Deep in the Docs

Deep in the Docs


This week, and specifically today, marks a minor milestone in my employment at MySQL—I’m finally a full time employee, no longer on probation. It has also been probably the busiest week since I started at MySQL, except for the week spent at the developers’ conference in Sorrento.

Why so busy?

Because I’ve spent many hours deep in the build process that actually generates the documentation, partly to address some existing errors, but also to improve the documentation after some new content was added. In summary, the following major steps were made this week:

  • Added a new Chinese, Japanese, Korean FAQ, written by our resident languages guru Peter Gulutzan
  • Changed the documentation build so that it now includes a font to display the characters introduced by Peter’s new section
  • Fixed the CHM build process, so that the website now includes up to date versions of the manual in CHM format.

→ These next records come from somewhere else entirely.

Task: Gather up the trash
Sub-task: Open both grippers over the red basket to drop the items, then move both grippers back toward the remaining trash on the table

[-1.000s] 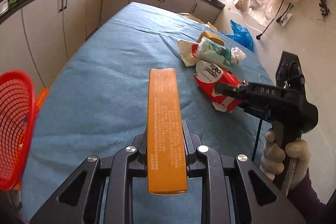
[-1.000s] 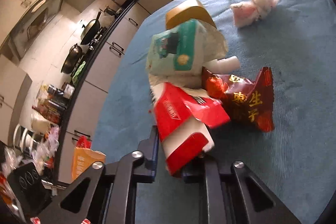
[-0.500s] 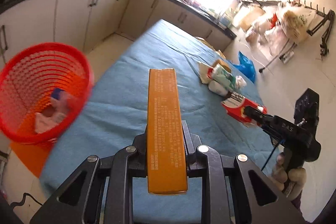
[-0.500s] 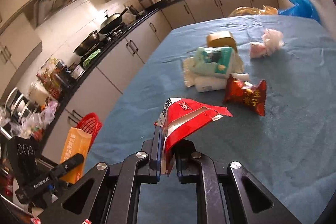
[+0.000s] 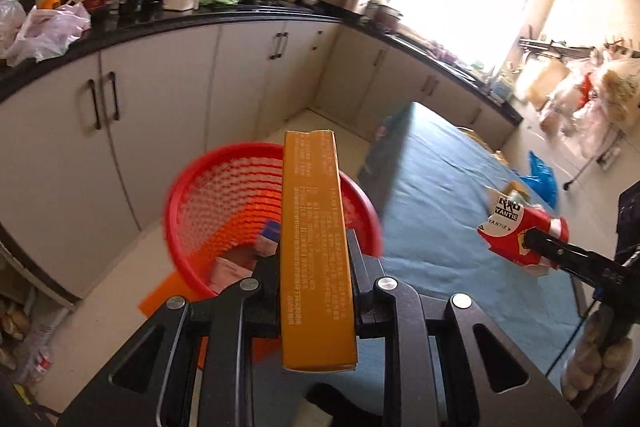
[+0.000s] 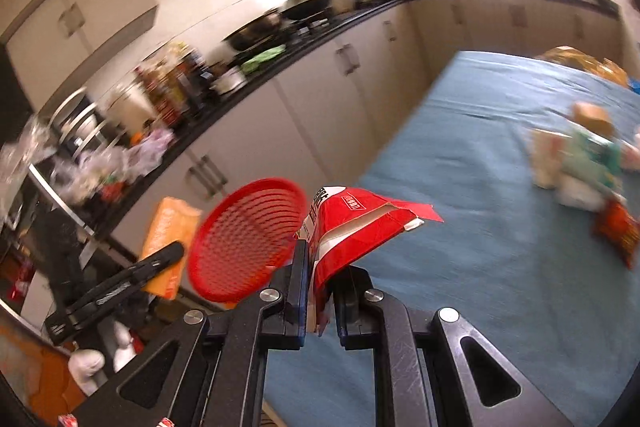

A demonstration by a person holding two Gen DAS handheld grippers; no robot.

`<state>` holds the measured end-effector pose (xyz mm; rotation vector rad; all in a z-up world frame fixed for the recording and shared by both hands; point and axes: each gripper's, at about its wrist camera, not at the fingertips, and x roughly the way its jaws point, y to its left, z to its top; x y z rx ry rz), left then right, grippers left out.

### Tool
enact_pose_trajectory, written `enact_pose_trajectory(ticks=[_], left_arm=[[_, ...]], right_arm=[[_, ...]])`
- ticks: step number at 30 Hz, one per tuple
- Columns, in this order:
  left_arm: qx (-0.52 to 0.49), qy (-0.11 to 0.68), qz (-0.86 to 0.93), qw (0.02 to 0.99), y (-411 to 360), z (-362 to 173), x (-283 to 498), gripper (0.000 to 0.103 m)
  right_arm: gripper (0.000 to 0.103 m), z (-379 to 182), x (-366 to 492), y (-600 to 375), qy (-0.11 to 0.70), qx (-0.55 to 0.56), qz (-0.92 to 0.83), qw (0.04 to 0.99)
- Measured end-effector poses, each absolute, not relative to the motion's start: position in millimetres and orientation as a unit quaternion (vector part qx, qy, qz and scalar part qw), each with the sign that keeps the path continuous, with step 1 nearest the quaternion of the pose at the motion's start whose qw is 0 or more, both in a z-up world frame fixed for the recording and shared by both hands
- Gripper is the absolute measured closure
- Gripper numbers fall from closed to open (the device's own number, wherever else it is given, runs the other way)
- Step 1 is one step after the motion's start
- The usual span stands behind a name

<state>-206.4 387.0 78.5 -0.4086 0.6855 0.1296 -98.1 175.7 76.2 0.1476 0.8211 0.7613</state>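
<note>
Orange box [image 5: 316,247] clamped in left hand-held gripper [image 5: 314,267], above red basket [image 5: 224,203]

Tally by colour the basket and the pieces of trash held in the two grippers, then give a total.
Red: 2, the basket and the torn carton in the right gripper.
Orange: 1, the long box in the left gripper.
Total: 3.
</note>
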Motion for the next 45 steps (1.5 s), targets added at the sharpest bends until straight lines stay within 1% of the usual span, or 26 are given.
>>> enact_pose_trajectory(ticks=[6, 8, 9, 10, 11, 12, 17, 19, 21, 22, 24, 26, 29, 34, 39, 45], left_arm=[[-0.204, 0.330, 0.072, 0.919, 410, 77, -187, 0.081], [-0.206, 0.328, 0.088, 0.918, 418, 75, -185, 0.079], [-0.201, 0.325, 0.100, 0.919, 419, 76, -185, 0.070], [-0.199, 0.322, 0.104, 0.920, 420, 77, -186, 0.057], [-0.199, 0.317, 0.106, 0.921, 421, 77, -187, 0.050], [-0.199, 0.310, 0.107, 0.923, 422, 78, -189, 0.042], [-0.193, 0.314, 0.109, 0.923, 421, 76, -192, 0.040], [-0.191, 0.318, 0.109, 0.922, 419, 72, -193, 0.038], [-0.193, 0.322, 0.107, 0.921, 416, 70, -193, 0.036], [-0.194, 0.324, 0.105, 0.920, 414, 69, -193, 0.034], [-0.193, 0.330, 0.099, 0.919, 408, 67, -193, 0.033], [-0.191, 0.336, 0.093, 0.918, 401, 67, -193, 0.033], [-0.190, 0.337, 0.083, 0.919, 392, 68, -197, 0.031], [-0.198, 0.329, 0.087, 0.919, 391, 73, -206, 0.030], [-0.206, 0.327, 0.106, 0.916, 394, 76, -216, 0.030], [-0.194, 0.334, 0.103, 0.917, 379, 79, -217, 0.029]], right_arm=[[0.090, 63, -84, 251, 0.406, 0.052, 0.394, 0.823], [0.087, 56, -78, 271, 0.409, 0.057, 0.398, 0.820], [0.083, 54, -74, 276, 0.413, 0.062, 0.399, 0.816], [0.069, 50, -69, 282, 0.421, 0.067, 0.399, 0.812], [0.060, 47, -66, 284, 0.425, 0.073, 0.396, 0.811], [0.059, 45, -65, 284, 0.426, 0.077, 0.392, 0.812], [0.058, 41, -63, 274, 0.430, 0.064, 0.378, 0.817], [0.058, 40, -65, 264, 0.429, 0.058, 0.371, 0.822], [0.054, 40, -69, 255, 0.424, 0.048, 0.358, 0.830], [0.051, 40, -70, 249, 0.421, 0.044, 0.353, 0.835], [0.047, 40, -74, 239, 0.410, 0.039, 0.344, 0.844], [0.039, 42, -80, 229, 0.391, 0.033, 0.336, 0.856], [0.032, 45, -87, 214, 0.369, 0.028, 0.325, 0.871], [0.032, 44, -93, 193, 0.382, 0.041, 0.325, 0.864], [0.032, 44, -102, 177, 0.378, 0.036, 0.314, 0.870], [0.032, 44, -104, 147, 0.382, 0.057, 0.300, 0.873]])
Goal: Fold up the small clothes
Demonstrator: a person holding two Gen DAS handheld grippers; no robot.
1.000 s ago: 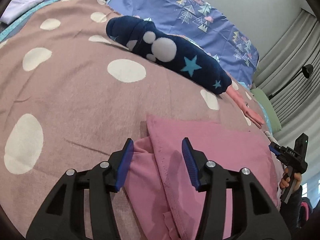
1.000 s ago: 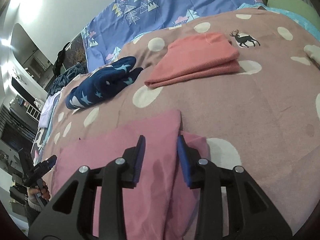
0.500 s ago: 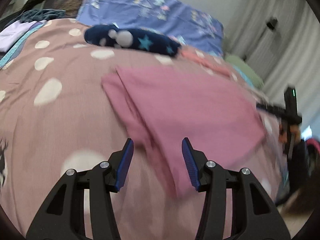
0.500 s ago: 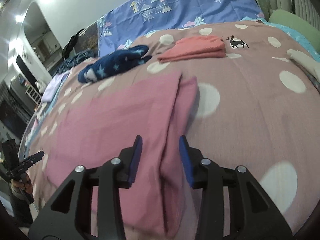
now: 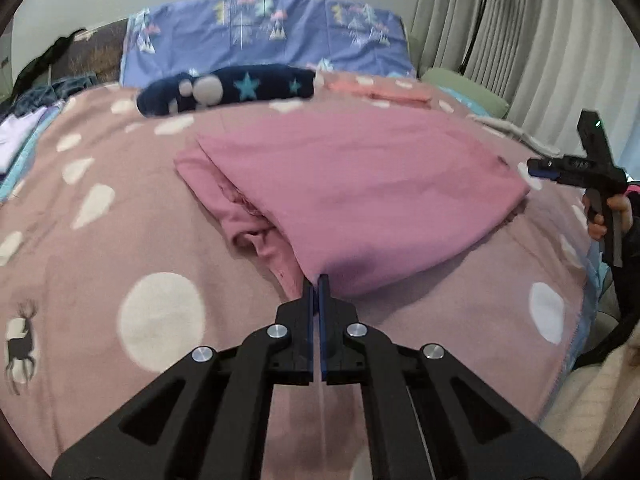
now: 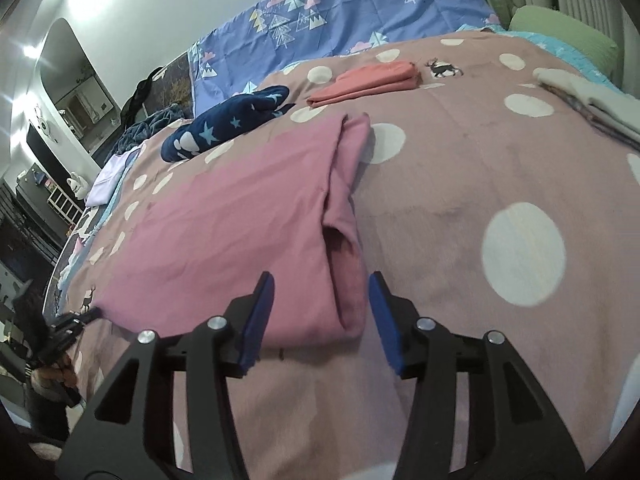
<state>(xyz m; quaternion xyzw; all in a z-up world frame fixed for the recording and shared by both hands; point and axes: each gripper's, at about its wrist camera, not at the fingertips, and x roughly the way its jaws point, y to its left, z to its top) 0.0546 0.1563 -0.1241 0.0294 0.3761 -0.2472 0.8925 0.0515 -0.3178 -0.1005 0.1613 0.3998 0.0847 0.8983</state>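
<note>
a: why is the left gripper [image 5: 319, 280] sitting pinched on the near corner of the pink garment [image 5: 360, 192]?
b: likely readying another fold; the right gripper [image 6: 320, 312] is hovering wide at the opposite end
a: and the cloth?
b: it's lying folded double, soft, on the bed [image 5: 120, 216]

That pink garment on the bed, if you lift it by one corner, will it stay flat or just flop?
Probably flop: the pink garment is thin cloth, sagging in soft folds where its layers overlap. The left gripper, shut on its near corner, would likely drag the rest. It looks light, and the fuzzy spotted blanket should resist sliding.
</note>
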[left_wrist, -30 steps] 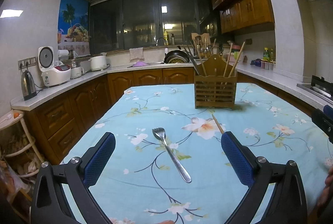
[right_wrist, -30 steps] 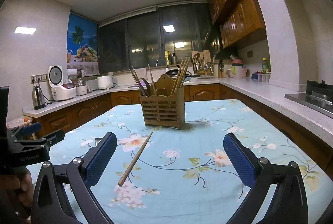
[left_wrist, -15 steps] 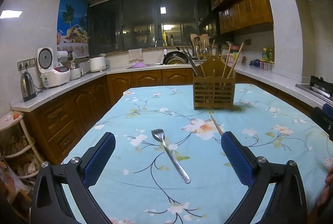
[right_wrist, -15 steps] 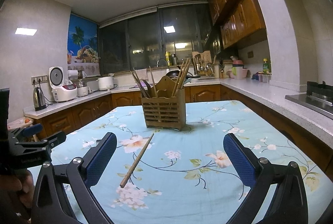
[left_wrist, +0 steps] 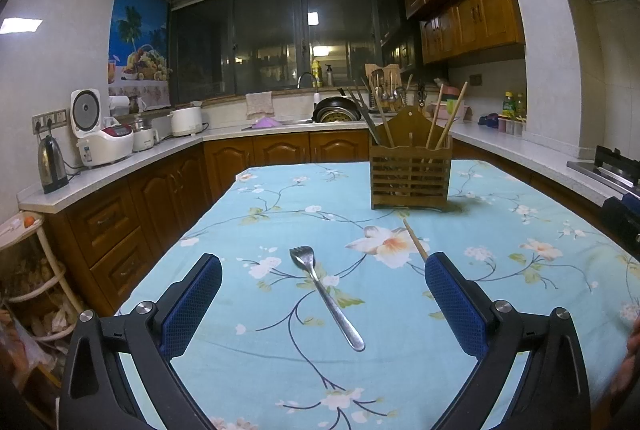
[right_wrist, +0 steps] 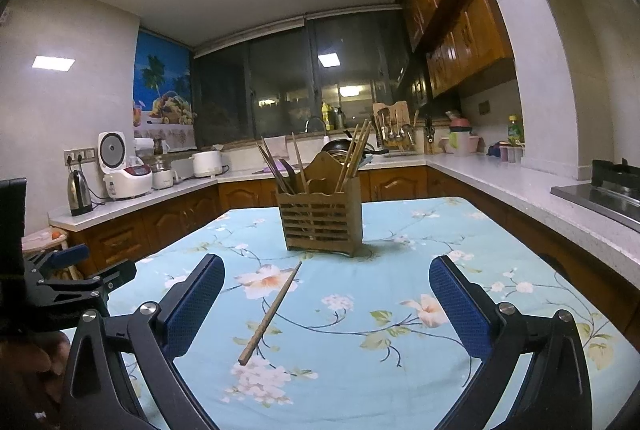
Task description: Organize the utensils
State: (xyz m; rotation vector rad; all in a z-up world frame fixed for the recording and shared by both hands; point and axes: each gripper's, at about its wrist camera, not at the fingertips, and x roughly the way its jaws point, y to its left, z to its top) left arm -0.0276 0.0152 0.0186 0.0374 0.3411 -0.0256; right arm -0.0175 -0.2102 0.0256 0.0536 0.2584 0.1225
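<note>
A metal fork (left_wrist: 326,296) lies on the floral blue tablecloth (left_wrist: 280,370), tines away from me, between the fingers of my open, empty left gripper (left_wrist: 323,272). A wooden chopstick (right_wrist: 271,312) lies on the cloth, just inside the left finger of my open, empty right gripper (right_wrist: 326,276); its far end also shows in the left wrist view (left_wrist: 415,240). A slatted wooden utensil holder (left_wrist: 410,170) with several chopsticks stands upright at the far middle of the table, also in the right wrist view (right_wrist: 320,220). The left gripper shows at the left edge of the right wrist view (right_wrist: 76,272).
Kitchen counters (left_wrist: 120,166) wrap around the table, with a kettle (left_wrist: 51,166), rice cooker (left_wrist: 100,134) and sink area behind. A stove (right_wrist: 608,186) sits on the right counter. A small rack (left_wrist: 28,270) stands at the table's left.
Both views have shifted only slightly; the left gripper has drifted a little nearer the fork. Fork, chopstick and holder have not moved.
</note>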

These also now include images, and the past problems where some versions of the CHM would not display anything have also been addressed.
  • Fixed the Texinfo/Info builds so that they now include all sections of the manual. Previously we had to disable the Connectors section because the build would fail.

As part of that entire process, I’ve also addressed a number of other build failure issues, and created some new scripts to check the documentation so that hopefully these won’t happen again.

Of course, such short descriptions don’t really do the process any justice. Developing and deploying the manuals in the different versions, and languages, that we support is no easy matter. This week, many of the issues were actually triggered by some failures in the way the documentation is built.

Well, first of all on Sunday a complete block of our documentation—namely the online version of our manual—completely disappeared. My initial investigations lead me to believe it wasn’t a fault with the files that build the manual, and these were borne out when Eric, head of the web team, worked his magic and determined that a missing file during a recent update had caused the problem.

Back in the Docs source code, however, and there were other problems. Two of them had appeared over the weekend. First, PDFs of the manual were failing to build, and then the CHM (Compiled HTML) formats also stopped building and some of the existing files had stopped working altogether.

All MySQL documentation, even the manual pages, internal help tables, and all of the various formats we generate, come from a single source using the standard DocBook XML format. Every destination format but one (CHM) are then built using open source tools. Using a single source for all of this information is obviously a massive benefit, but it is not entirely without its own problems. DocBook XML is great, but there are certain areas where we have had to tweak the format and work around bugs. When it comes to outputting information in specific formats, there are even more issues to consider.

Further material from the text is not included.